▶ [TASK DIRECTIONS]:
When you reach the line that contains "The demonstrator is" in the data below, start reproducing lines exactly, and stop after the line that contains "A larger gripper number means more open".

-- ENTRIES SHOWN follows --

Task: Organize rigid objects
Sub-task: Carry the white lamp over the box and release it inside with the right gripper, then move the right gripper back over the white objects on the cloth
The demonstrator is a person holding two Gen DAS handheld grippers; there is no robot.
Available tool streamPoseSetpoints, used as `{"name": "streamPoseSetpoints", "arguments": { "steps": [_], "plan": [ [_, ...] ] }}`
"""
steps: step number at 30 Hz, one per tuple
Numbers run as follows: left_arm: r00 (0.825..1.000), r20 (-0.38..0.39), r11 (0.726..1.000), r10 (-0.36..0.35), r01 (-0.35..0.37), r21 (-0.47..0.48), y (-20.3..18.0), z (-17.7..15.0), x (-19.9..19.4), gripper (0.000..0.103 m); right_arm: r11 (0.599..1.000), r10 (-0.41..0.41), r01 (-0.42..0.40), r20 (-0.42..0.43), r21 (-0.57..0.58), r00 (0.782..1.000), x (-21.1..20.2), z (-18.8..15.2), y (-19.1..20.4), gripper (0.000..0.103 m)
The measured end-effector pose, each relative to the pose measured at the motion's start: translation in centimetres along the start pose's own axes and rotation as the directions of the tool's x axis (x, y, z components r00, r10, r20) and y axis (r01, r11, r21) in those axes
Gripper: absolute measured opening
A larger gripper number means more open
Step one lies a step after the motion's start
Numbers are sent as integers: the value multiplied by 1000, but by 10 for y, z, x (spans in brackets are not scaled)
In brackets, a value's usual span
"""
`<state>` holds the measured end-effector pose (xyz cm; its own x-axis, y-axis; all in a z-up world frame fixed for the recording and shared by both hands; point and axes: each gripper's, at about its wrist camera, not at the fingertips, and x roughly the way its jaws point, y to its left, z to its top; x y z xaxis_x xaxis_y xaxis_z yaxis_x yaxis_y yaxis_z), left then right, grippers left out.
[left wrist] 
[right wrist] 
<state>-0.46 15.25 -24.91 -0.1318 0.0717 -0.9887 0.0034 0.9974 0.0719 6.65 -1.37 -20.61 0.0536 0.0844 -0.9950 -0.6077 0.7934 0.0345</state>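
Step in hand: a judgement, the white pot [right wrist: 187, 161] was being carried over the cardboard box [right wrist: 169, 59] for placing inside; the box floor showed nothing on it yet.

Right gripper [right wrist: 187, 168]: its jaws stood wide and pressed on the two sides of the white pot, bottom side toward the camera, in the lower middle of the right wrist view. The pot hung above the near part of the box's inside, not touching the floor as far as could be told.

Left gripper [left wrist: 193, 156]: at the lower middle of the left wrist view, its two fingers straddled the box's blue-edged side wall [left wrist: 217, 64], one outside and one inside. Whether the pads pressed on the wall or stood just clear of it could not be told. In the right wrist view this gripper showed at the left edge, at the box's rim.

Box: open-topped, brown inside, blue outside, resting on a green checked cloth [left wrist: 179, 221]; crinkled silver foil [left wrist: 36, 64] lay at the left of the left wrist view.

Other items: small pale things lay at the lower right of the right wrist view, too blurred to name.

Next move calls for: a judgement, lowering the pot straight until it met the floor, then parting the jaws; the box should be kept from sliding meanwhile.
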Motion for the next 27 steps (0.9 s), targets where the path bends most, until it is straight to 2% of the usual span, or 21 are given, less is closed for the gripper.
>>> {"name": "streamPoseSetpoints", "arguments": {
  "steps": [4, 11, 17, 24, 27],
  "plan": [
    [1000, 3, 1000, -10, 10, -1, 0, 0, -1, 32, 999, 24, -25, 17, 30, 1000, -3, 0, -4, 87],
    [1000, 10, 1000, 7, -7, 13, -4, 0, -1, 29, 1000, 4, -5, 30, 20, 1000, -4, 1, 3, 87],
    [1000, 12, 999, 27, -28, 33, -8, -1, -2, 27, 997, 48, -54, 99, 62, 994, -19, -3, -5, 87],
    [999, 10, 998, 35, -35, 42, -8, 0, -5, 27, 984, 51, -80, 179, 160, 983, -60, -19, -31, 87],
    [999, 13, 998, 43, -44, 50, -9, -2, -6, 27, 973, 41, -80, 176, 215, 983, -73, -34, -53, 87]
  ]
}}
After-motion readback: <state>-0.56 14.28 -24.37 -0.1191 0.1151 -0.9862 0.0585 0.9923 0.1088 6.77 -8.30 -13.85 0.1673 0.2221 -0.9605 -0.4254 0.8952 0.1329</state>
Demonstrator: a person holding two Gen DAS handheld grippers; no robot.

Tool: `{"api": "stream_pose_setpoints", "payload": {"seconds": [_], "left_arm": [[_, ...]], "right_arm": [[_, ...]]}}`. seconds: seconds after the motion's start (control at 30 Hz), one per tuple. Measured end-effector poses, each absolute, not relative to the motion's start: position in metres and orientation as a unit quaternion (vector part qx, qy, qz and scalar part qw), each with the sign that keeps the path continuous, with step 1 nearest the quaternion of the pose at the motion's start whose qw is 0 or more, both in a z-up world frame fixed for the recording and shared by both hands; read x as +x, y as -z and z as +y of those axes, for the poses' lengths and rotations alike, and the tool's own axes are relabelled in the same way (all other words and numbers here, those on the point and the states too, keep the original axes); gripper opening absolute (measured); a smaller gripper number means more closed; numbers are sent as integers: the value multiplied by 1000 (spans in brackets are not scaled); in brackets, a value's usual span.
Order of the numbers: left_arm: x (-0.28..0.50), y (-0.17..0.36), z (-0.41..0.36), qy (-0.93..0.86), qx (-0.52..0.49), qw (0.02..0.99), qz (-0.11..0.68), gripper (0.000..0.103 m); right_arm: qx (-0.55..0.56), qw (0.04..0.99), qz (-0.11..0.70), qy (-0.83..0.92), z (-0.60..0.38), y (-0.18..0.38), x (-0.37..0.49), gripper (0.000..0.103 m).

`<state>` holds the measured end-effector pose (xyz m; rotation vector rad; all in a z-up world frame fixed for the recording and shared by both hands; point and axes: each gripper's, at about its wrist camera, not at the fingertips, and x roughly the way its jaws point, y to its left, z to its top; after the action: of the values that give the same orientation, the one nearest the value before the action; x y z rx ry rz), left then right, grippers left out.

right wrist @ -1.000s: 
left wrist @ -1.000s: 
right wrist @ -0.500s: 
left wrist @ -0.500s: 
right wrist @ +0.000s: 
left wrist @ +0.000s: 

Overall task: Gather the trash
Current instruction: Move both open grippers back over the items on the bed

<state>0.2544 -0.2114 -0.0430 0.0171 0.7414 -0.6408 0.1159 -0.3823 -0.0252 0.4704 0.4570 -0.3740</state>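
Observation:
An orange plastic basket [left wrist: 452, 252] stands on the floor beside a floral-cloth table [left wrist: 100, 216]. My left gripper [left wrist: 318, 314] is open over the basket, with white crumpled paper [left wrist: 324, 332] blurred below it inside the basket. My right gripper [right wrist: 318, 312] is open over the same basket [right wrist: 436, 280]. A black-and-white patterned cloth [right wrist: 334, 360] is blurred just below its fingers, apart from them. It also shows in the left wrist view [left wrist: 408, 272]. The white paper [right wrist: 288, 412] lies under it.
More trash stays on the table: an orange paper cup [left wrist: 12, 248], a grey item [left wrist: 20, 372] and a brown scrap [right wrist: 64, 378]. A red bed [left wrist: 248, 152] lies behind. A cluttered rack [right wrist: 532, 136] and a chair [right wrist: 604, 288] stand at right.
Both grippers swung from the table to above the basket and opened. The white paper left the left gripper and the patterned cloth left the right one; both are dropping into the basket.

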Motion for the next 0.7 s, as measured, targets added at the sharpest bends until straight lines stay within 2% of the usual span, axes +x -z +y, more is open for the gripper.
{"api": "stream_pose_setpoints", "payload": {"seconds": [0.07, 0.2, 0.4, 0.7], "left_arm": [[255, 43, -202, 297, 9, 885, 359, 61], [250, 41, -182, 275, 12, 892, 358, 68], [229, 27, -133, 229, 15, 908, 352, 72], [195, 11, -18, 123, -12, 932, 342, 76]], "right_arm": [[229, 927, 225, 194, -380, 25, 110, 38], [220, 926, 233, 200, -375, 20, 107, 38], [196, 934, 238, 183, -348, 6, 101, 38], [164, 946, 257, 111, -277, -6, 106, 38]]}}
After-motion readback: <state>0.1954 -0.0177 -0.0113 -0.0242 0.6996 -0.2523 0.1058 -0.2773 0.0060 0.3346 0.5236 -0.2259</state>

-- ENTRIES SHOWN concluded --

▶ [ANSWER SECTION]:
The demonstrator is a person holding two Gen DAS handheld grippers; there is no robot.
Available tool streamPoseSetpoints, used as `{"name": "streamPoseSetpoints", "arguments": { "steps": [_], "plan": [ [_, ...] ] }}`
"""
steps: step number at 30 Hz, one per tuple
Numbers run as follows: left_arm: r00 (0.825..1.000), r20 (-0.38..0.39), r11 (0.726..1.000), r10 (-0.36..0.35), r01 (-0.35..0.37), r21 (-0.47..0.48), y (-20.3..18.0), z (-17.7..15.0), x (-19.9..19.4), gripper (0.000..0.103 m); right_arm: r11 (0.599..1.000), r10 (-0.41..0.41), r01 (-0.42..0.40), r20 (-0.42..0.43), r21 (-0.57..0.58), r00 (0.782..1.000), x (-21.1..20.2), z (-18.8..15.2), y (-19.1..20.4), gripper (0.000..0.103 m)
The measured end-effector pose, each relative to the pose measured at the motion's start: translation in centimetres along the start pose's own axes and rotation as the directions of the tool's x axis (x, y, z components r00, r10, r20) and y axis (r01, r11, r21) in those axes
Gripper: absolute measured opening
A larger gripper number means more open

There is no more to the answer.